Show the x lines before a match with -B x

grep -B 1 'Beverly' file1.txt

Output:

say bye
Beverly Hills 90210

Show the y lines after a match with -A y

grep -A 1 'hello world' file1.txt

Output:

hello world
say hello

Grep for a series of strings that are contained in a file with -f

grep -f things.txt file1.txt

Grep faster when you don’t need regular expressions with -F

grep -F 'word' file.txt

When grepping a list of files (not stdin), use -l to list all files that match the given term at least once.

grep -l 'word' *.txt

When grepping a list of files (not stdin), use -L to list all files that don’t contain the given term

grep -L 'word' *.txt

head - Print only the first few lines of a text stream

Print only the first x lines with -n [x]

cat *.txt | head -n 5

Read from a file instead of standard input

head -n 5 file1.txt

Print all the lines until the 5th-to-last-line, with -n [-x]

head -n -5 file1.txt

history - Show the last executed commands

Standard usage

history

Show past commands that involved `cat’

history | grep cat

Show just the most recent 10 commands

history | tail -n 5

Remove leading line numbers (as long as history is under 99,999 commands)

history | cut -c 8-

hostname - Print the name of the computer you're currently on

Standard usage

hostname

Output:

corn30.stanford.edu

iconv - Converts between character sets

For our purposes, iconv can be used to bypass the issues that arise from dealing with textual-data with unexpected character encodings. For example, emojis.

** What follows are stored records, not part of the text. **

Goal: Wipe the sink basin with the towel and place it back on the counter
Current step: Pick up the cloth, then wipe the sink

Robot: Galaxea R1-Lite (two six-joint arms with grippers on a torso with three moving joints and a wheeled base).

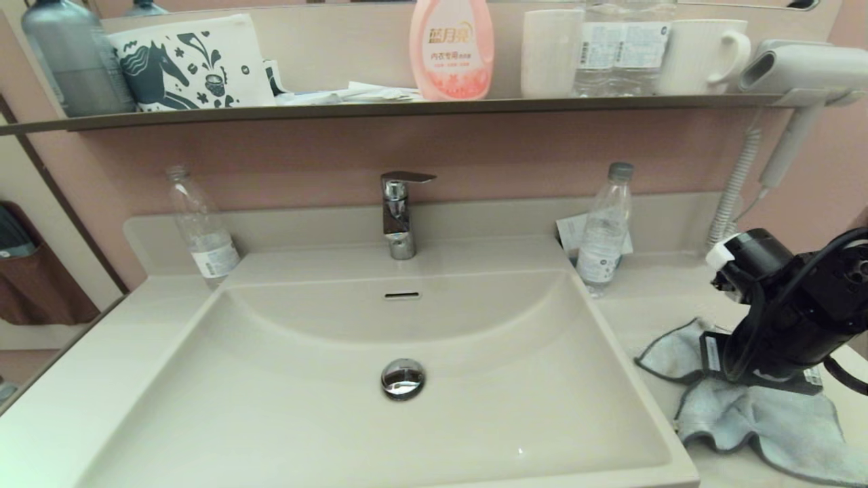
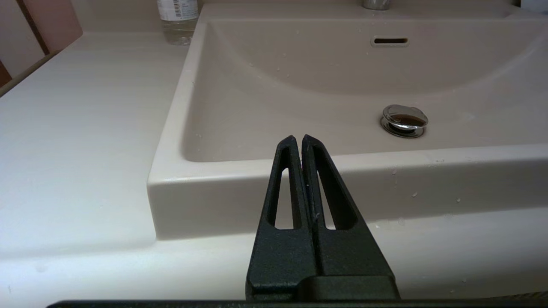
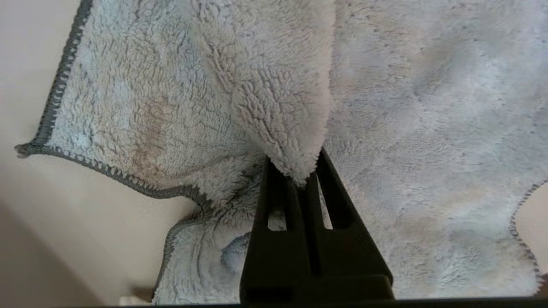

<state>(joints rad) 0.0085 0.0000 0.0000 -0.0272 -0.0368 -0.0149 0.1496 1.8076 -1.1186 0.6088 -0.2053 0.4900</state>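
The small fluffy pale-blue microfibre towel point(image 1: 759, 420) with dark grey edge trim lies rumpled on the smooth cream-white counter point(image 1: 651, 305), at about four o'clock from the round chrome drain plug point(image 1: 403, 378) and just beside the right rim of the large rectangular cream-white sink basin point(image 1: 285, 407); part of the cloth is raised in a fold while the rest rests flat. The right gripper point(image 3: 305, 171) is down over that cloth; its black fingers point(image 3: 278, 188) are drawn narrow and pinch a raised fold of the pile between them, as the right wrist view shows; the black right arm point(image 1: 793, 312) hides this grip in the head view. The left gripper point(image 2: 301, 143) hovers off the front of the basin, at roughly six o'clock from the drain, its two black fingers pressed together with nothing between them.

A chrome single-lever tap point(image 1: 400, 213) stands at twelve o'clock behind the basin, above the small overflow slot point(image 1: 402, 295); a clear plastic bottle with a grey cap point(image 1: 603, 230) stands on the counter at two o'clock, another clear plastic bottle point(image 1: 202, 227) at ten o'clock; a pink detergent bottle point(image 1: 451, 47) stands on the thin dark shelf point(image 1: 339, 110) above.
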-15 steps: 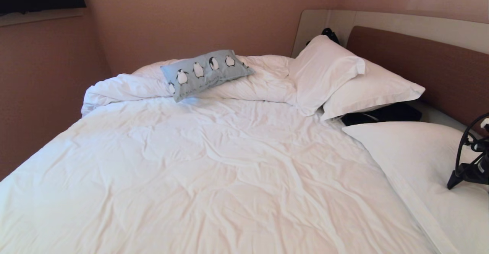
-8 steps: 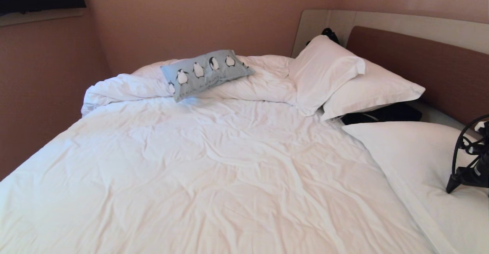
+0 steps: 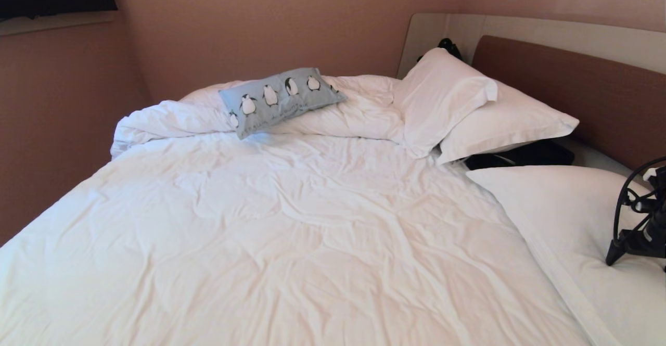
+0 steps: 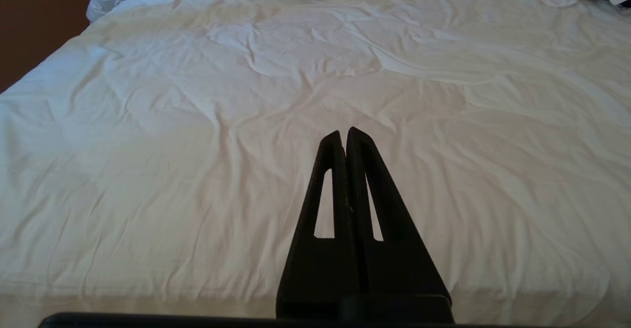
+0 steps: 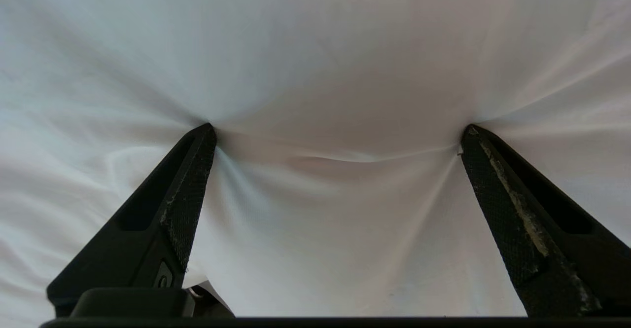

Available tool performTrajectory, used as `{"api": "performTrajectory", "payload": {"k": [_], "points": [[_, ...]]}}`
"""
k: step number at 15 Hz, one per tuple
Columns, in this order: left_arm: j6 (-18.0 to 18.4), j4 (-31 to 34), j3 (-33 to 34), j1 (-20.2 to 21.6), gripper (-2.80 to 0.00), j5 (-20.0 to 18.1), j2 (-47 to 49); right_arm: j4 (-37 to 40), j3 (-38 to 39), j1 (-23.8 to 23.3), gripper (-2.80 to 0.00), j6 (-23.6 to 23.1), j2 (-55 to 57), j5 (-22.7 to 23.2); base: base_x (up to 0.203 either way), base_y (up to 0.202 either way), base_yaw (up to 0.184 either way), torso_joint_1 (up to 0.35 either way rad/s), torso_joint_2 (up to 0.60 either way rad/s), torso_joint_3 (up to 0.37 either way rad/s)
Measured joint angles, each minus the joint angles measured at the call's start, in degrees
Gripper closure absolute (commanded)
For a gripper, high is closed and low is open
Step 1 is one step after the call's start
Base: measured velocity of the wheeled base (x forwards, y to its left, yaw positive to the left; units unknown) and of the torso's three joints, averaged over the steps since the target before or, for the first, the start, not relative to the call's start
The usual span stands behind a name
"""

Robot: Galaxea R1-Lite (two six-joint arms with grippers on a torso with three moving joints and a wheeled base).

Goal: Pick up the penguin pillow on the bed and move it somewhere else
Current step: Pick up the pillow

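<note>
Penguin pillow sits on the bunched-up fold of the duvet at the far side of the bed, tilted, resting across the roll of white bedding. From my head camera I see my right claw at the near right edge of the picture, well apart from it, with the whole flat stretch of duvet between them. That claw is down on the big white pillow nearest me; in its wrist camera the two fingers are spread wide, tips pressed into the white fabric so it dimples and pulls taut between them, nothing pinched. My left claw hangs over the near part of the duvet with its fingers pressed together, empty. Two more white pillows lean by the brown headboard, right of the penguin pillow, with something dark tucked under them.
</note>
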Motion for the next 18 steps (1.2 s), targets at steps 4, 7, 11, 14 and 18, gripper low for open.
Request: {"api": "performTrajectory", "payload": {"k": [4, 7, 11, 14, 18], "points": [[0.00, 0.00, 0.00, 0.00, 0.00, -0.01, 0.00, 0.07, -0.01, 0.28, -2.80, -0.02, 0.93, -2.19, 0.000, 0.000, 0.000, 0.000, 0.00, 0.000], [0.00, 0.00, 0.00, 0.00, 0.00, 0.00, 0.00, 0.01, -0.06, 0.40, -2.80, -0.02, 1.33, -2.59, 0.000, 0.000, 0.000, 0.000, 0.00, 0.000], [-0.04, 0.00, 0.00, 0.00, 0.00, -0.02, 0.00, 0.00, -0.12, 0.41, -2.80, -0.02, 1.90, -2.69, 0.000, 0.000, 0.000, 0.000, 0.00, 0.000], [-0.06, 0.00, 0.00, -0.01, 0.00, 0.00, 0.00, 0.00, -0.17, 0.44, -2.80, 0.00, 2.07, -2.70, 0.000, 0.000, 0.000, 0.000, 0.00, 0.000], [0.00, 0.00, 0.00, 0.02, 0.00, -0.02, 0.00, -0.06, -0.26, 0.48, -2.80, -0.02, 2.51, -2.77, 0.000, 0.000, 0.000, 0.000, 0.00, 0.000]]}}
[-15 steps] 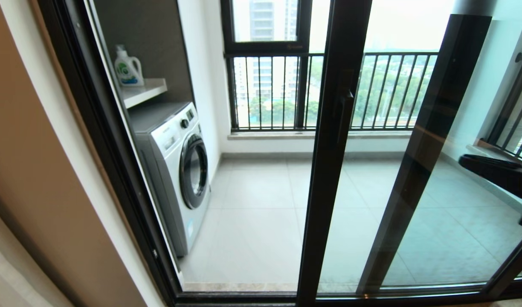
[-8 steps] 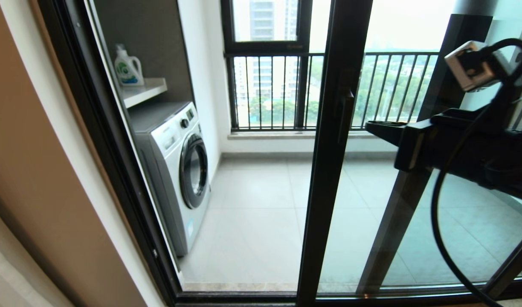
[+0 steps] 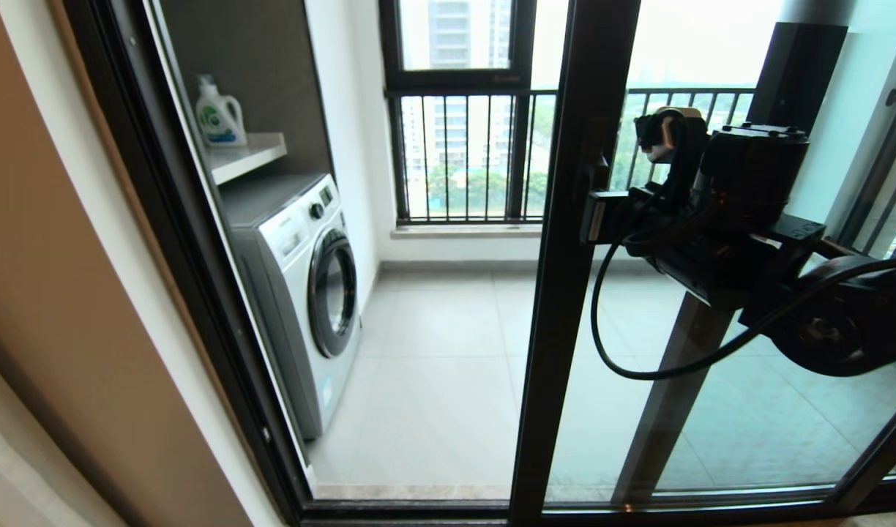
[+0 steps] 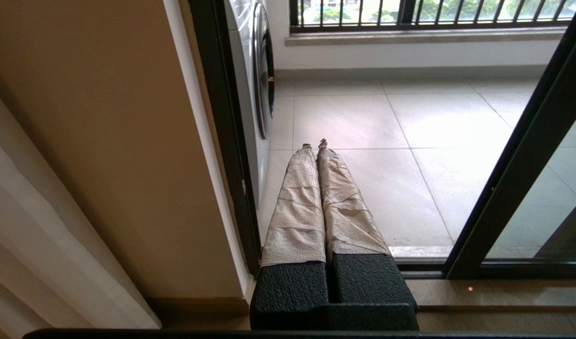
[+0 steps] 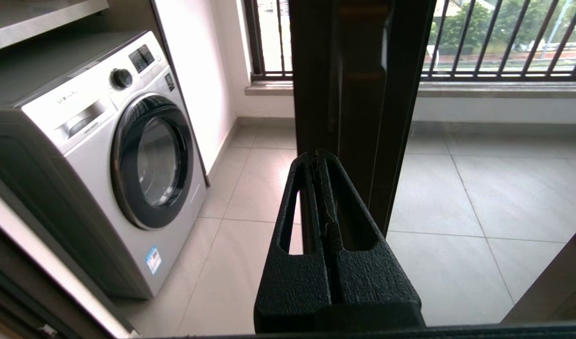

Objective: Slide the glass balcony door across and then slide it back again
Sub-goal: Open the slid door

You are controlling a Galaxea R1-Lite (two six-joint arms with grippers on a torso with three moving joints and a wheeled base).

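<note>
Head view showed the glass balcony door (image 3: 565, 293) partly open, its handled upright mid-scene. Within the last second the right end effector (image 3: 594, 216), fingers pressed together, had swung in against that upright, probably to push. Left end effector (image 4: 315, 146), pressed together, idled low.

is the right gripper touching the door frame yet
Cannot tell. In the right wrist view the shut right gripper overlaps the door frame, with no visible gap or contact; the head view hides the fingertips.
</note>
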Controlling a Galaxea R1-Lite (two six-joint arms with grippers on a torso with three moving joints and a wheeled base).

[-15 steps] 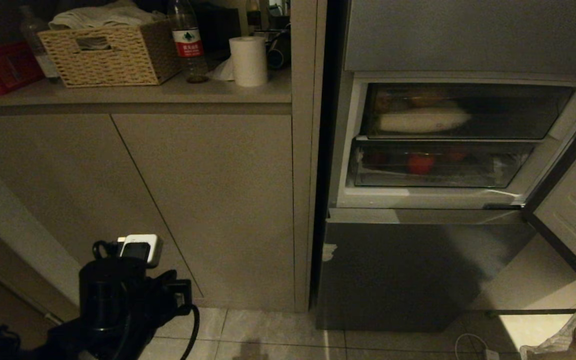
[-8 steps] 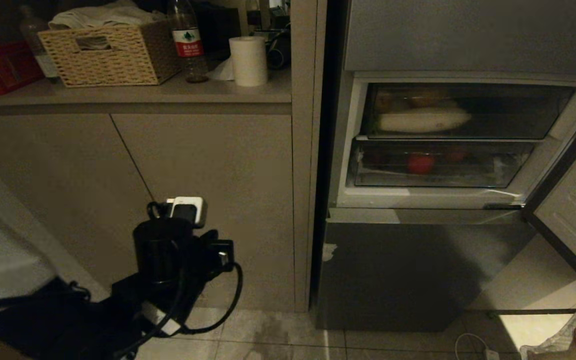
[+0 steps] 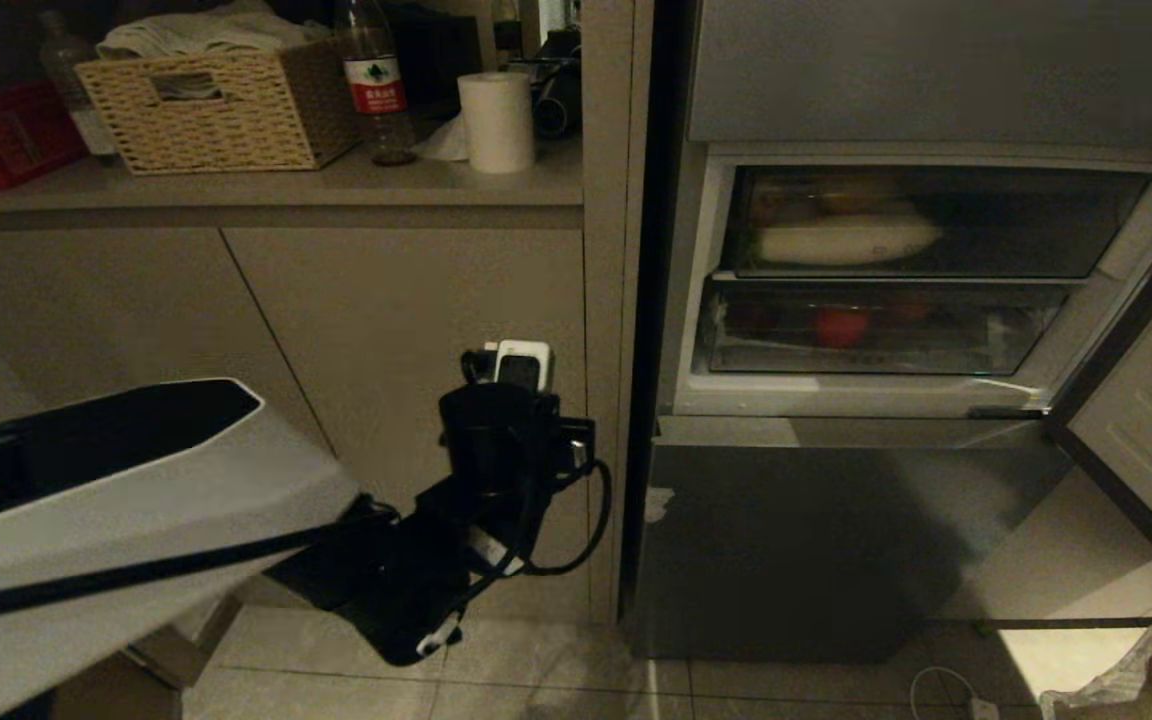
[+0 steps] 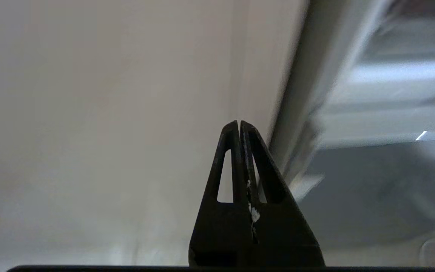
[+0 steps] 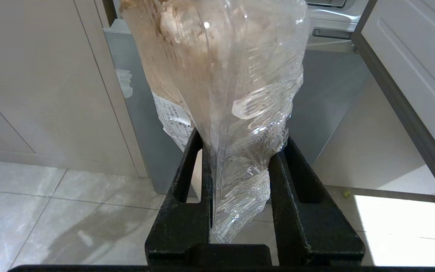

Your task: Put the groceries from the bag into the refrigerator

For more information, read The Absolute Minimum Every Software Developer Absolutely, Positively Must Know About Unicode and Character Sets (No Excuses!)

Attempt a translation of non-ASCII characters to ASCII

This is useful for converting accented characters, such as é and ô to their non-accented equivalents.

echo Béyôncæ | iconv -t ASCII//TRANSLIT

Output:

B'ey^oncae

Ignore all non-ASCII (i.e. standard American-English) characters

This command will sometimes give you an error message. If so, refer to the usage below of iconv

cat somefile.txt | iconv -t ASCII//IGNORE

Force the conversion of UTF-8 characters to ASCII

cat somefile.txt | iconv -c -f utf-8 -t ascii

jq - A command-line JSON parser

This is a tool not part of standard Linux distributions but is extremely handy for working with JSON data.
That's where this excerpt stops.